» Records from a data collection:
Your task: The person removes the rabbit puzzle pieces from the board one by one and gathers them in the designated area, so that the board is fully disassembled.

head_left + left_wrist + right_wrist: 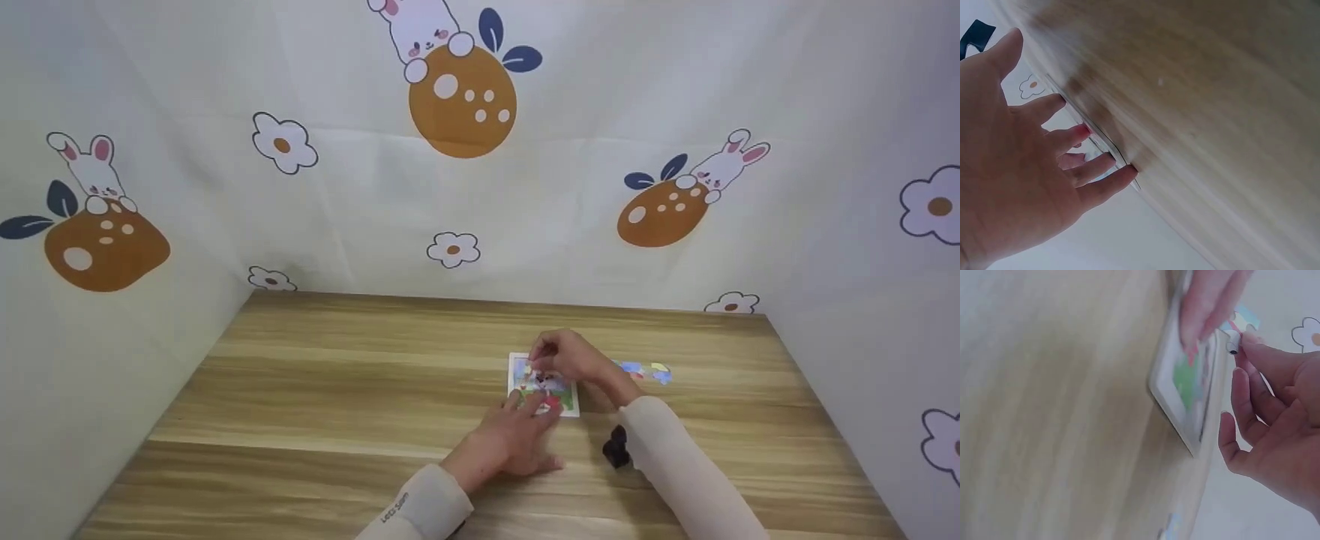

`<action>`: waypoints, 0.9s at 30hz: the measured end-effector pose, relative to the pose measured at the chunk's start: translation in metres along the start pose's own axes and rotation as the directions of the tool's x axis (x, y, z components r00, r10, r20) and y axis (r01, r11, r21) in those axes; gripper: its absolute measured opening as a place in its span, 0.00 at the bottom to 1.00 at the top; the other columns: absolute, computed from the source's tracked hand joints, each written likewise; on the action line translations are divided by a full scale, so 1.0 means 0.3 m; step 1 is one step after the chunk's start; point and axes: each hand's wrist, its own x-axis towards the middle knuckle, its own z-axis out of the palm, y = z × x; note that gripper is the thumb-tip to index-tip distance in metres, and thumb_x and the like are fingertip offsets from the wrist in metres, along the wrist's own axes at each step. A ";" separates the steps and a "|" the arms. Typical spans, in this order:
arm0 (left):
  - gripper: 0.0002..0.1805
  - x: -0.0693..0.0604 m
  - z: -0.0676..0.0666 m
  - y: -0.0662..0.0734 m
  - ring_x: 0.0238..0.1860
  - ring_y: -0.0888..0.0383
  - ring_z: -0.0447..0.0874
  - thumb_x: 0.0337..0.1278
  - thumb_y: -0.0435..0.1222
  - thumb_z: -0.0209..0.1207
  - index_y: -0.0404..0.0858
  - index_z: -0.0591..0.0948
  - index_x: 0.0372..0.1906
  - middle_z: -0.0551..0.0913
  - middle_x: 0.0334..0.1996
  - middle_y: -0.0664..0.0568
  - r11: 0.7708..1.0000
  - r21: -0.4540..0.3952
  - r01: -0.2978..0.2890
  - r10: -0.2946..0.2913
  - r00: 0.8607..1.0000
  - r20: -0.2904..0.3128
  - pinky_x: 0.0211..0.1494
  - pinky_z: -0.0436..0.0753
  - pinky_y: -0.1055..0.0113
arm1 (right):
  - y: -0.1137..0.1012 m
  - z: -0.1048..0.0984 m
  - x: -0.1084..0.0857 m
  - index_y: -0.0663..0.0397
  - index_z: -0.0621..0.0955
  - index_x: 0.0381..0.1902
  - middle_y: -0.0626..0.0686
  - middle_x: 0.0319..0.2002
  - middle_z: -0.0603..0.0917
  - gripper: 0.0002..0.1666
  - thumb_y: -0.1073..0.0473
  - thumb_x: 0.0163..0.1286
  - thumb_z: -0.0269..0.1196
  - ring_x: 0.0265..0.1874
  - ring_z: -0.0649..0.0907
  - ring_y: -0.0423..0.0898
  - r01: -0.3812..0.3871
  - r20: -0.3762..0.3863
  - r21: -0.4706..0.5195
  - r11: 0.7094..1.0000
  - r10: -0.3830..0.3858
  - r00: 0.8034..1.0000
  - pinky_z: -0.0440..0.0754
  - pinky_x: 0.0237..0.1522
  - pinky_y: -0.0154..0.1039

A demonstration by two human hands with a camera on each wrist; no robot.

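Note:
A white-framed picture puzzle [571,412] with a cartoon animal lies on the wooden table, right of the middle. My left hand [514,439] reaches in from the near side, its spread fingers resting on the puzzle's lower part. In the left wrist view the fingertips [1131,170] touch the board's edge and face. Over the upper part is my right hand [574,356]. Its thumb and forefinger pinch a small puzzle piece [1232,343], whitish with a dark eye mark, in the right wrist view. The other right fingers are loosely bent. Where the piece meets the board is unclear.
Several loose puzzle pieces [661,373] lie on the table right of the board, partly behind the right wrist. A black device [616,448] sits at the right sleeve. Cloth walls [360,195] printed with rabbits and flowers enclose the table [315,390] at the back and sides.

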 end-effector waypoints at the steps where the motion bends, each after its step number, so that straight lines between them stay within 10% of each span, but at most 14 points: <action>1: 0.43 -0.001 0.000 0.001 0.79 0.45 0.53 0.61 0.68 0.52 0.60 0.57 0.79 0.53 0.80 0.55 1.000 -0.005 0.000 0.000 1.000 0.005 0.76 0.66 0.45 | -0.001 -0.012 -0.006 0.65 0.84 0.38 0.58 0.38 0.86 0.03 0.68 0.68 0.65 0.38 0.83 0.44 -0.002 -0.012 -0.003 1.000 0.002 1.000 0.83 0.46 0.39; 15: 0.45 -0.004 -0.023 0.005 0.81 0.42 0.49 0.61 0.68 0.52 0.60 0.54 0.79 0.51 0.82 0.54 0.999 -0.024 0.024 -0.022 0.998 0.058 0.79 0.61 0.44 | 0.053 -0.236 -0.139 0.64 0.84 0.40 0.58 0.39 0.86 0.05 0.66 0.70 0.64 0.37 0.83 0.42 -0.038 -0.079 -0.049 0.998 0.034 0.996 0.82 0.44 0.33; 27: 0.45 -0.005 -0.025 0.010 0.81 0.43 0.48 0.61 0.67 0.53 0.60 0.54 0.80 0.51 0.82 0.54 0.999 -0.028 0.025 -0.023 0.998 0.067 0.79 0.61 0.45 | 0.132 -0.242 -0.223 0.63 0.84 0.39 0.57 0.38 0.87 0.04 0.67 0.69 0.64 0.36 0.83 0.41 -0.091 -0.051 -0.086 0.992 0.086 0.995 0.83 0.40 0.34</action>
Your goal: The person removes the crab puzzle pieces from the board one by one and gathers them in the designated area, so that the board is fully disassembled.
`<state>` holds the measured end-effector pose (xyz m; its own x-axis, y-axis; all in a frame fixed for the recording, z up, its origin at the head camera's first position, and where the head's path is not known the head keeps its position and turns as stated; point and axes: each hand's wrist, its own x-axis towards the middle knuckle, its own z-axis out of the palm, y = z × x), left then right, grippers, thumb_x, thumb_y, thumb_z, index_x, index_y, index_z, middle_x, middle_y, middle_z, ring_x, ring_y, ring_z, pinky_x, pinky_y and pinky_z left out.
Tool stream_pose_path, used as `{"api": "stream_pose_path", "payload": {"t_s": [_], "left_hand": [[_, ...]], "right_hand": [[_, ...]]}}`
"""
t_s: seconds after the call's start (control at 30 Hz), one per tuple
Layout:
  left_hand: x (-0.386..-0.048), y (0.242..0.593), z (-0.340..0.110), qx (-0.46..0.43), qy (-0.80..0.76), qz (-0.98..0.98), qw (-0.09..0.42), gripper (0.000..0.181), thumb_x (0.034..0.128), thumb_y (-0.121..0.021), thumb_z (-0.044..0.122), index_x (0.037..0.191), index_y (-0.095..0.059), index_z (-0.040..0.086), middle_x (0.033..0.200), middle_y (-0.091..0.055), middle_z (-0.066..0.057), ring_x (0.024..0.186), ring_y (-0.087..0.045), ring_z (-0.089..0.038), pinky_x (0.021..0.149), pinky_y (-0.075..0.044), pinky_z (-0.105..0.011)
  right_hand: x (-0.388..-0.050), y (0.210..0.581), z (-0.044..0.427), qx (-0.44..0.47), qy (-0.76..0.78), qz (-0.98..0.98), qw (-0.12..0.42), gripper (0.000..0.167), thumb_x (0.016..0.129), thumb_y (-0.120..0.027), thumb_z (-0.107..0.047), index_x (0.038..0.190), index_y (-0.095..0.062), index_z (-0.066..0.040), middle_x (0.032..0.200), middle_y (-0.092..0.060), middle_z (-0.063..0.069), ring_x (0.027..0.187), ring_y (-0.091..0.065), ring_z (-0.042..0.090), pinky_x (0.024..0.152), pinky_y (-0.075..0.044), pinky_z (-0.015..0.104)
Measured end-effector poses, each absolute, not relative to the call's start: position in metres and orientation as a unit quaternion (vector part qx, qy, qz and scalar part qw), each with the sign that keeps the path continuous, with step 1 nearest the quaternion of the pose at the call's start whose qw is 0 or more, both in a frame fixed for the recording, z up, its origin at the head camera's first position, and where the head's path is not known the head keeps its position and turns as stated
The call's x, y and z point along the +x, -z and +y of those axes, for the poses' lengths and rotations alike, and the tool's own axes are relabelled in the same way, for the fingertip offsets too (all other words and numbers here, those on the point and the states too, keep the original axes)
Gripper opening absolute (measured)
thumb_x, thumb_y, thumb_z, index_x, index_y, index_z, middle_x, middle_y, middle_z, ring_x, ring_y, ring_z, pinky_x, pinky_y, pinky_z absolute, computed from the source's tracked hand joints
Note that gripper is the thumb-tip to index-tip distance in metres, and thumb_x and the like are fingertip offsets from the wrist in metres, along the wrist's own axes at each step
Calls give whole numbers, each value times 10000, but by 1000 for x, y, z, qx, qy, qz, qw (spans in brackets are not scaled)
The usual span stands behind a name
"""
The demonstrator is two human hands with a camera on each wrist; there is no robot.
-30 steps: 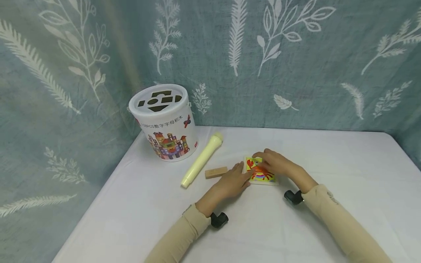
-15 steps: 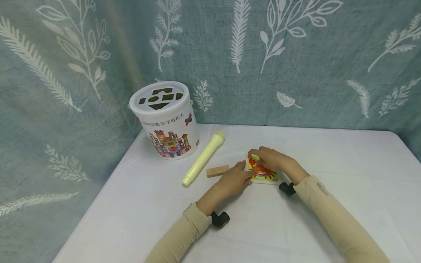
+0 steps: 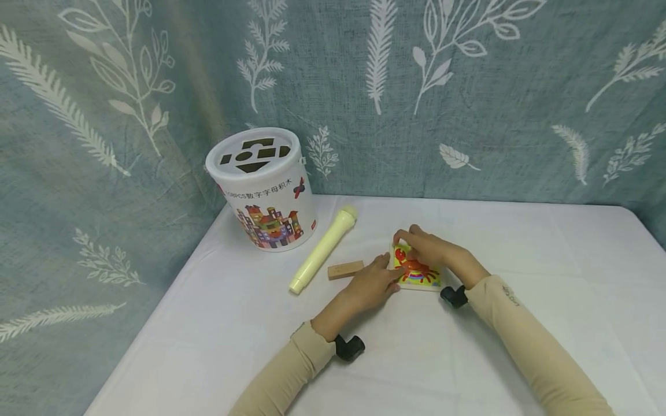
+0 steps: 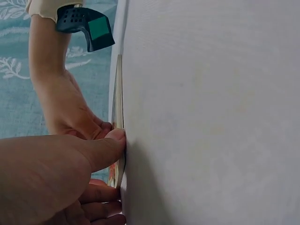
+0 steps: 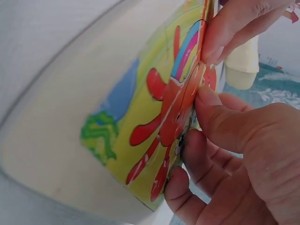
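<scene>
A crab jigsaw puzzle [image 3: 420, 277], yellow with a red crab on a pale square board, lies flat on the white table. My left hand [image 3: 368, 286] holds it at the near-left corner, thumb over the board and fingers along its left side. From the right, my right hand [image 3: 433, 249] bends over the upper part, partly covering the picture. In the right wrist view, the thumb and curled fingertips of the right hand [image 5: 239, 140] grip at the crab's body, where seams between pieces show. Whether a single piece is lifted cannot be told.
Left of the hands lies a small wooden block [image 3: 346, 270]. Behind it a pale yellow stick with a rounded head [image 3: 322, 251] lies slanted. At the back left stands a white bucket [image 3: 276, 231] with shaped holes in its lid. A patterned curtain [image 3: 364, 156] hangs behind the table.
My right hand has shifted slightly left over the puzzle, its fingers now nearer the upper left corner. The left hand keeps its place on the board. The head view has shifted a little.
</scene>
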<state>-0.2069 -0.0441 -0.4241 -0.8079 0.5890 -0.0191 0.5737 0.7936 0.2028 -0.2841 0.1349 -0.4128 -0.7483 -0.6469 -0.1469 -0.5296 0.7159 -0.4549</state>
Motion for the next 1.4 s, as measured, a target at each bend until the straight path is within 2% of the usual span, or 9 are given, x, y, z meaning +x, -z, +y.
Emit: {"api": "stream_pose_path", "payload": {"t_s": [0.23, 0.37, 0.43, 0.57, 0.67, 0.77, 1.03, 1.23, 1.4], "left_hand": [[-205, 423, -42, 310, -92, 945, 42, 441, 926, -539, 267, 1355, -475, 187, 1392, -387, -267, 1286, -409, -359, 920, -476, -410], [-205, 423, -41, 303, -93, 947, 47, 434, 927, -537, 260, 1351, -480, 191, 1396, -378, -269, 1290, -405, -356, 921, -477, -403], [-205, 423, -41, 301, -97, 947, 48, 430, 927, -537, 255, 1348, -483, 189, 1400, -372, -270, 1292, -400, -358, 925, -474, -405], [-205, 422, -40, 304, -101, 946, 49, 425, 927, -537, 252, 1343, -490, 183, 1403, -370, -269, 1296, -394, -362, 924, -473, -411], [-206, 422, -40, 303, -99, 947, 49, 420, 926, -538, 252, 1338, -497, 180, 1403, -372, -265, 1297, -394, -360, 925, -472, -417], [-206, 422, -40, 301, -100, 947, 52, 421, 928, -535, 252, 1340, -494, 179, 1406, -370, -264, 1302, -387, -359, 939, -461, -424], [-207, 427, -43, 282, -107, 951, 64, 436, 932, -525, 264, 1359, -468, 194, 1436, -332, -247, 1339, -334, -341, 1005, -405, -423], [-206, 429, -44, 283, -116, 950, 57, 427, 927, -536, 254, 1343, -489, 174, 1426, -344, -253, 1332, -344, -348, 997, -411, -427], [-206, 428, -41, 289, -125, 948, 52, 426, 932, -529, 251, 1346, -485, 159, 1423, -339, -266, 1328, -347, -356, 1002, -405, -428]], "right_hand": [[-286, 415, 136, -320, 216, 913, 131, 303, 869, -545, 0, 1153, -495, -93, 1058, -527, 131, 906, -546, 261, 866, -460, 480], [-286, 418, 137, -316, 218, 918, 100, 309, 866, -584, -40, 1173, -545, -47, 1069, -564, 132, 991, -566, 295, 893, -444, 498], [-286, 420, 138, -313, 223, 919, 86, 288, 859, -601, -49, 1146, -575, -43, 1046, -574, 123, 970, -569, 284, 881, -451, 478], [-287, 421, 142, -301, 256, 916, 75, 256, 845, -622, -45, 1100, -606, -59, 989, -600, 119, 842, -566, 223, 774, -474, 387], [-289, 422, 145, -291, 302, 904, 78, 225, 858, -612, -48, 1082, -629, -62, 936, -621, 122, 710, -534, 172, 662, -458, 301], [-291, 421, 149, -269, 363, 888, 89, 192, 879, -591, -58, 1055, -665, -40, 924, -653, 134, 653, -496, 142, 601, -432, 250], [-301, 409, 191, -159, 421, 886, 113, 219, 902, -579, -125, 1041, -662, 23, 1002, -664, 158, 771, -553, 103, 693, -484, 261], [-298, 408, 227, -83, 394, 905, 138, 274, 895, -592, -150, 1081, -650, 43, 1036, -673, 148, 763, -529, 77, 696, -473, 250], [-296, 415, 241, -56, 384, 911, 136, 275, 897, -585, -145, 1082, -649, 47, 1089, -644, 194, 796, -522, 114, 677, -449, 217]]}}
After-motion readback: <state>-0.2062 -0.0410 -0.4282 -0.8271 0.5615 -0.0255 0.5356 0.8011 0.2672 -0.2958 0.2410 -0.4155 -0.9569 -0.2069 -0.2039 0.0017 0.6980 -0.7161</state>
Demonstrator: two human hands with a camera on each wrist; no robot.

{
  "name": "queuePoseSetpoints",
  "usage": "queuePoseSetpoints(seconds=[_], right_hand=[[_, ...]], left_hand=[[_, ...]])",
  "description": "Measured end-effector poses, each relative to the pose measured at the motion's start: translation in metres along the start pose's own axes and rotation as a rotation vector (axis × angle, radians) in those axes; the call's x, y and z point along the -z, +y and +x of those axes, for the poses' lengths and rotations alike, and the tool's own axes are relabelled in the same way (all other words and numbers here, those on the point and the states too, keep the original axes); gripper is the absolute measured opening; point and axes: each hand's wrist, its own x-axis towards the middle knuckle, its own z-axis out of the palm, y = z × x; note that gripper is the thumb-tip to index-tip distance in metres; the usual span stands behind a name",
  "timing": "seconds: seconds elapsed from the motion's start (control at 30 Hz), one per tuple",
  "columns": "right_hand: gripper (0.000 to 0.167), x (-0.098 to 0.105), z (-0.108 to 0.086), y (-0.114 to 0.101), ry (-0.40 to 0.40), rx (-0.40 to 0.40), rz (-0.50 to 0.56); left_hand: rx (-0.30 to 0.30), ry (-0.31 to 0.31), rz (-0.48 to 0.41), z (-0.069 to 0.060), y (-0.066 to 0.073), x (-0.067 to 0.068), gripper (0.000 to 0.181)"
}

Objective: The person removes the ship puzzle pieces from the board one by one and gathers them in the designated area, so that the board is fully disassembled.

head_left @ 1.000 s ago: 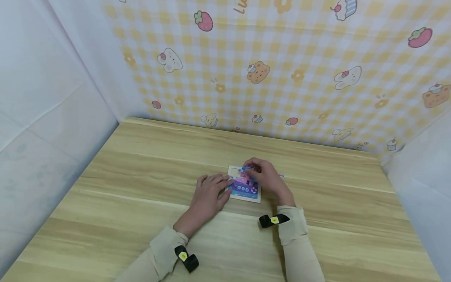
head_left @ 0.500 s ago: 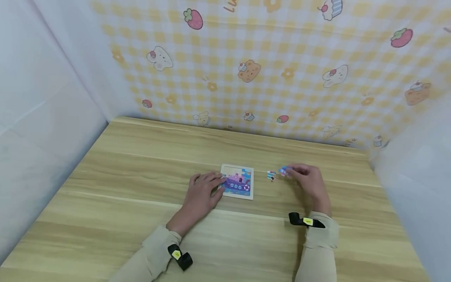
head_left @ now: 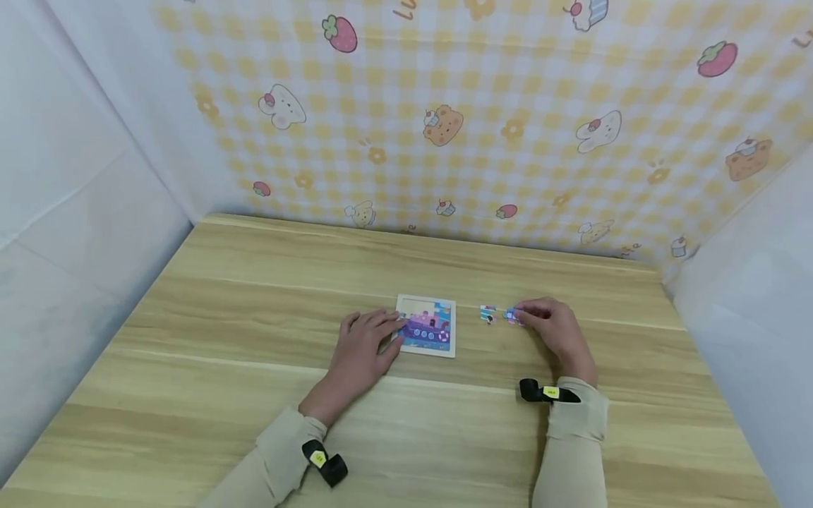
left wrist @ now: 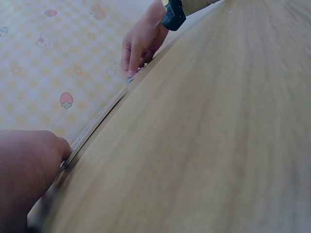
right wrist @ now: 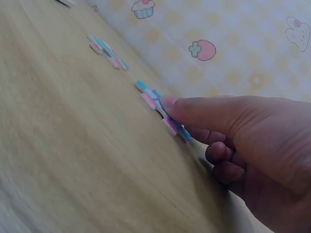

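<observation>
A small jigsaw puzzle board point(head_left: 427, 353) with a pale frame lies on the table, showing a purple and pink ship on blue. Bare backing shows at its upper left. My left hand point(head_left: 360, 351) rests at the board's left edge with fingers loosely extended; its fingertips touch the frame. To the right, my right hand point(head_left: 559, 333) pinches a blue and pink puzzle piece point(head_left: 512, 315) at the tabletop. In the right wrist view the thumb lies on this piece point(right wrist: 163, 107), and the other fingers curl behind it. Another loose puzzle piece point(head_left: 488, 315) lies between board and right hand.
The wooden table point(head_left: 406, 437) runs back to a yellow checked cloth point(head_left: 495, 169) with cartoon prints. White sheets hang at the left point(head_left: 82, 212) and right point(head_left: 749, 282) sides. A black strap point(head_left: 549, 392) with a camera sits on each wrist.
My right hand has moved from over the board rightward to the loose pieces. Since half a second ago, the pinched piece has shifted slightly toward me. The left hand stays at the board's edge.
</observation>
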Motion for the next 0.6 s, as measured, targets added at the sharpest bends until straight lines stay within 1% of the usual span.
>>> queuePoseSetpoints(seconds=[0.17,0.23,0.33,0.4,0.47,0.5,0.6], right_hand=[[0.026,0.002,0.000,-0.002,-0.001,0.017,-0.014],[0.027,0.004,0.000,-0.002,-0.001,0.034,-0.018],[0.031,0.003,-0.001,-0.004,0.024,0.073,0.004],[0.032,-0.001,-0.001,-0.008,0.053,0.108,0.008],[0.030,-0.009,0.000,-0.017,0.069,0.153,0.009],[0.028,-0.015,0.001,-0.024,0.059,0.180,0.012],[0.022,-0.034,0.005,-0.050,-0.008,0.254,-0.008]], left_hand=[[0.001,0.007,-0.009,0.000,0.001,0.001,0.036],[-0.002,0.011,-0.012,0.000,0.002,0.000,0.036],[-0.005,0.002,-0.005,0.000,0.003,0.000,0.036],[-0.004,-0.005,0.001,-0.001,0.003,-0.001,0.037],[-0.005,0.000,0.003,-0.001,0.002,-0.001,0.036],[-0.006,0.006,0.004,-0.001,0.002,-0.001,0.036],[-0.008,0.023,0.001,-0.001,0.002,-0.001,0.036]])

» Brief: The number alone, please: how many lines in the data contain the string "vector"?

» Exercise response: 2